Premio Nacional de Literatura 2005, Premio de la Crítica 2005, Premio Setenil 2004.

ALBERTO MÉNDEZ

   Alberto Méndez (1941-2004) nació en Madrid, donde transcurrió su infancia. Estudió el bachillerato en Roma (Italia) y se licenció en Filosofía y Letras en la Universidad Complutense de Madrid. Durante toda su vida estuvo vinculado a la edición, primero como fundador de la editorial Ciencia Nueva y colaborador de Montena y de la distribuidora Les Punxes, entre otras actividades. Con Los girasoles ciegos, su primer y único libro, ganó el I Premio Setenil al mejor libro de cuentos del año, y póstumamente, en 2005, el Premio de la Crítica y el Nacional de Narrativa, quedando así consagrado como un clásico contemporáneo.
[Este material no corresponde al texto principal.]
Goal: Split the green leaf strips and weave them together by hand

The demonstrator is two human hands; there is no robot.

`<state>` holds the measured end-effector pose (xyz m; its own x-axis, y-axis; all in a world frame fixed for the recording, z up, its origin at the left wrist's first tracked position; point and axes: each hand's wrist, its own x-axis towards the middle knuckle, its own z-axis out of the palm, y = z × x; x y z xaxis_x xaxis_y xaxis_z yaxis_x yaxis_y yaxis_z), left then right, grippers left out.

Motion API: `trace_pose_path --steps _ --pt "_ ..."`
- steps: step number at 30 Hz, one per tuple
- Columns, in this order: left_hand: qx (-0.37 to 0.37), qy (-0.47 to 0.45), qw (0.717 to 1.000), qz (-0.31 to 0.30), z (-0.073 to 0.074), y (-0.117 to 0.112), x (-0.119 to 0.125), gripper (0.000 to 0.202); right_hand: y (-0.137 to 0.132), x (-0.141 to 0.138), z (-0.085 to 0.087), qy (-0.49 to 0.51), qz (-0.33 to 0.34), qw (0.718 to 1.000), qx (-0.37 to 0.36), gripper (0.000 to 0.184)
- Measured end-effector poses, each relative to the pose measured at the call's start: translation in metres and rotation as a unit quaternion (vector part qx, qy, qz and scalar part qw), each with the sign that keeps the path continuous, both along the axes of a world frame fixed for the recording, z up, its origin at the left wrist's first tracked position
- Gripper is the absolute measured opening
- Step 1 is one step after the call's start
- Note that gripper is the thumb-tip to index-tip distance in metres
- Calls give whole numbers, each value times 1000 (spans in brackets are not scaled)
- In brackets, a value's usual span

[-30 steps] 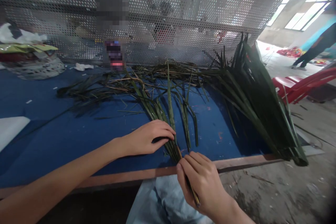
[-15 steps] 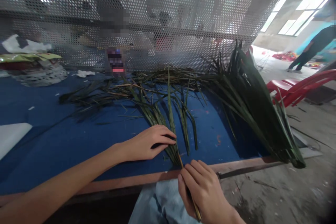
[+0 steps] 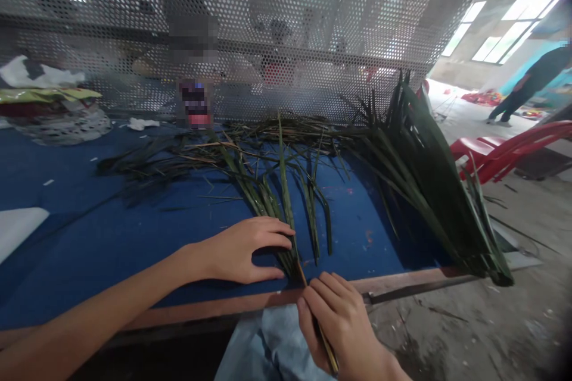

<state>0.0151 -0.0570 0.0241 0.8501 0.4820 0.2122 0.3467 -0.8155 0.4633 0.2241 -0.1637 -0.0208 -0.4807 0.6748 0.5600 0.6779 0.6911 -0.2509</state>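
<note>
Storage: one pale perforated basket [image 3: 67, 128] at the far left of the blue table [image 3: 111, 238], with crumpled bags [image 3: 44, 95] heaped on it; I cannot see inside. The frond [image 3: 286, 208] lies near the table's front edge, its long, narrow, dark-green blades fanning away from a tan stalk [image 3: 302, 275]. My left hand [image 3: 243, 250] rests open, fingers spread, pressing the blades flat. My right hand [image 3: 339, 321] is closed around the stalk, just past the edge.

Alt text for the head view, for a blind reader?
The right hand grips a thin leaf stem at the edge of a blue table, while the left hand rests on its green leaves. A larger leaf bundle lies to the right, a perforated metal screen behind.
</note>
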Motion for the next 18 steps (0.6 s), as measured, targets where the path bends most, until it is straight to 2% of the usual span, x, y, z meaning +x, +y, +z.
trace_pose_path --steps 6,10,14,18 --pt "-7 20 1000 9 6 -1 -3 26 2 -7 2 -2 11 1000 3 20" --pt "-47 -39 998 17 1 4 -4 22 5 -7 0 1 13 1000 -4 20" --pt "-68 -124 988 57 -2 12 -5 12 5 -5 -3 -1 15 1000 -3 20" --pt "-76 -136 985 68 -1 16 -6 12 4 -5 -3 3 19 1000 -3 20"
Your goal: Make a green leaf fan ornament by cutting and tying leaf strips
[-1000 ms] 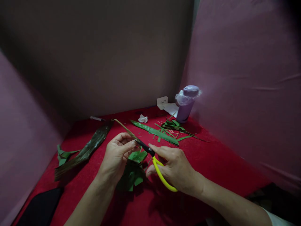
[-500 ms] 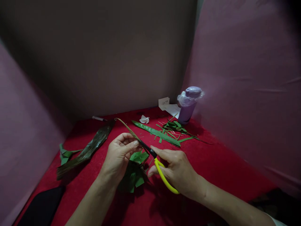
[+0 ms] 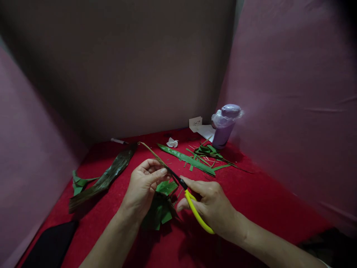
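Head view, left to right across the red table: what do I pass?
Black object → folded leaf scrap → long dark leaf → left hand pinching a leaf stalk → right hand holding yellow scissors → purple bottle.

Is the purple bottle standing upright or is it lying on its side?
Upright: the purple bottle stands on its base on the red table, cap on top.

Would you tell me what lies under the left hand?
Folded green leaf pieces show beneath the left hand, which pinches a thin brown stem; the hand hides their left part and the red cloth.
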`<state>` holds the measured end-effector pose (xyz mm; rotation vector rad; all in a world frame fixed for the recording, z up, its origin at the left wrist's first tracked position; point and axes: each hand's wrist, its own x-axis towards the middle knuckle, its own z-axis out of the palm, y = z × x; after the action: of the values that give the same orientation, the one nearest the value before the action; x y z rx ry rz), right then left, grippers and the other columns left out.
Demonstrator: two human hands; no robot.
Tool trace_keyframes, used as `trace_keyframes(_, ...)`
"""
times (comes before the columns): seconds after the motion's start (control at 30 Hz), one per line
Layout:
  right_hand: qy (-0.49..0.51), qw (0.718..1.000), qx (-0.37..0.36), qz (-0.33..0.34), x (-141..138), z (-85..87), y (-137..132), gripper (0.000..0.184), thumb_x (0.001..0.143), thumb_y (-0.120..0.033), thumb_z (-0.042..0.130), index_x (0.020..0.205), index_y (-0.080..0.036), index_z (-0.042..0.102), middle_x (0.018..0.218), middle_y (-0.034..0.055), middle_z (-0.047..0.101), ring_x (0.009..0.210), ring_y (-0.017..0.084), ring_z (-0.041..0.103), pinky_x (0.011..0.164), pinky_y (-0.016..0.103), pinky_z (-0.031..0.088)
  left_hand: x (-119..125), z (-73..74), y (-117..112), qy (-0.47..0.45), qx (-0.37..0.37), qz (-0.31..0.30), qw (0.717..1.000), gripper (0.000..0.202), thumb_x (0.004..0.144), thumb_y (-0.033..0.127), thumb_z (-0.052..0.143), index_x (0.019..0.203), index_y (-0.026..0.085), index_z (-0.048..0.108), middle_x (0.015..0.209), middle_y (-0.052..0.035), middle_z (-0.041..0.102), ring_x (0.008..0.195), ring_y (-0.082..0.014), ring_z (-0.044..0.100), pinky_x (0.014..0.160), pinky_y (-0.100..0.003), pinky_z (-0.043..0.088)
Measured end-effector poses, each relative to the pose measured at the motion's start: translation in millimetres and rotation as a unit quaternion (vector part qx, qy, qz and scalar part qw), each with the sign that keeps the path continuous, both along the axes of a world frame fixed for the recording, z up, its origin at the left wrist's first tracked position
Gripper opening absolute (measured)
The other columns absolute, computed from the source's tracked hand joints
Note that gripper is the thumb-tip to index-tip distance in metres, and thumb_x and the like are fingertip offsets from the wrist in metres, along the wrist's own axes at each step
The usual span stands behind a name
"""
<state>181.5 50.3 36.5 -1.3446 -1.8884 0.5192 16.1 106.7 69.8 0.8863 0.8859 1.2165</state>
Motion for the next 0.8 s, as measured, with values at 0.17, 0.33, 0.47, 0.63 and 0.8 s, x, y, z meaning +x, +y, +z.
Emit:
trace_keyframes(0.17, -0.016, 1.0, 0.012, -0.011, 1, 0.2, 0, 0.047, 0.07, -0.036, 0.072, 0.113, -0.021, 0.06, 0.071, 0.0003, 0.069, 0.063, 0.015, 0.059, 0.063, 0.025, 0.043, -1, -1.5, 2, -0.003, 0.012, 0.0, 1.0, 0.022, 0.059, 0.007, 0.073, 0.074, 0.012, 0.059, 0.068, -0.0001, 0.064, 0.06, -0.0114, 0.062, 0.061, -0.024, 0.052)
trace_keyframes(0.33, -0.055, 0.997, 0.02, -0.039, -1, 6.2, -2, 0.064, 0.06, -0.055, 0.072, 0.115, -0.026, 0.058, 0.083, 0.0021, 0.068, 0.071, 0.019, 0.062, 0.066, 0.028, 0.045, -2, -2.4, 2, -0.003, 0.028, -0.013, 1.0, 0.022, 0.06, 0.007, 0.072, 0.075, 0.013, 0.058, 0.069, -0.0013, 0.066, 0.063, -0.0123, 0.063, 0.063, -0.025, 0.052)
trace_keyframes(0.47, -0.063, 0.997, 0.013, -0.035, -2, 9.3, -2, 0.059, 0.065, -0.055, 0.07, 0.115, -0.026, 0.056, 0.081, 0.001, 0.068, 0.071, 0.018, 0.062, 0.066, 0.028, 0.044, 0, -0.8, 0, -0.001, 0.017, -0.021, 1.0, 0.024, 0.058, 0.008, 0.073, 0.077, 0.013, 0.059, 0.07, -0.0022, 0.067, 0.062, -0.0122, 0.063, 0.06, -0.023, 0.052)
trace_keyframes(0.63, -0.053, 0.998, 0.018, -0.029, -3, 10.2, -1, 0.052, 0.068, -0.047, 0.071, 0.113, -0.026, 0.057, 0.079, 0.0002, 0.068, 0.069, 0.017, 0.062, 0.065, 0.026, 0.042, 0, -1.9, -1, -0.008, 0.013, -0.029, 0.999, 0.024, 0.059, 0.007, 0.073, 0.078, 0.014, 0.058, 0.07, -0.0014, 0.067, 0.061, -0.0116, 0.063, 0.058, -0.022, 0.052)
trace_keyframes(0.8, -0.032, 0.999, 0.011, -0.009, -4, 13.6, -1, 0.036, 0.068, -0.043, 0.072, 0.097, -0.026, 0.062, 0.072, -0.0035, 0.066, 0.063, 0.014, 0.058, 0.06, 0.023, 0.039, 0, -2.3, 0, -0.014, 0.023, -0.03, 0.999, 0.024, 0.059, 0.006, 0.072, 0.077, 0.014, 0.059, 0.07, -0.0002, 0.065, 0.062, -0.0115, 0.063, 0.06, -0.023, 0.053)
«Hay momentos en los que no tienes que elegir entre la vida y la muerte, sino entre la dignidad y otra cosa. Yo he querido hacer un canto a la dignidad.»

Alberto Méndez

OTRO FRAGMENTO DEL LIBRO

      «Nueve días estuvo esperando su turno. Cada madrugada, al azar, como recuas, un grupo de prisioneros era obligado a formar en el hangar y conducido, de a dos en fondo, hasta unos camiones que se perdían ruidosamente en un paisaje tibio y desolado. Pocos se despedían. Los más se iban en silencio. Es probable que a Alegría, acostumbrado a observar a su enemigo, la muerte sin aspavientos le resultara familiar, pero la vida aprisionada en la casualidad de estar o no estar en el rincón elegido para designar los muertos debió de resultarle insoportable. Alegría rechazaba el azar, necesitaba el orden.
     Podemos suponer cierto alivio cuando el día dieciocho, exhausto bajo una lluvia inclemente, fue él uno de los miembros de la recua. En el camión, hacinados y guardando el equilibrio, todos los condenados se miraban a los ojos, se cogían de la mano, se apretaban unos contra otros. A mitad de camino, una mano buscó la suya y su soledad se desvaneció en un apretón silencioso, prolongado, intenso, que le dio cabida en la comunidad de los vencidos. Tras la mano, una mirada. Otras miradas, otros ojos enrojecidos por la debilidad y el llanto sofocado. “Perdonadme”, dijo, y se zambulló en aquel tumulto de cuerpos desolados.»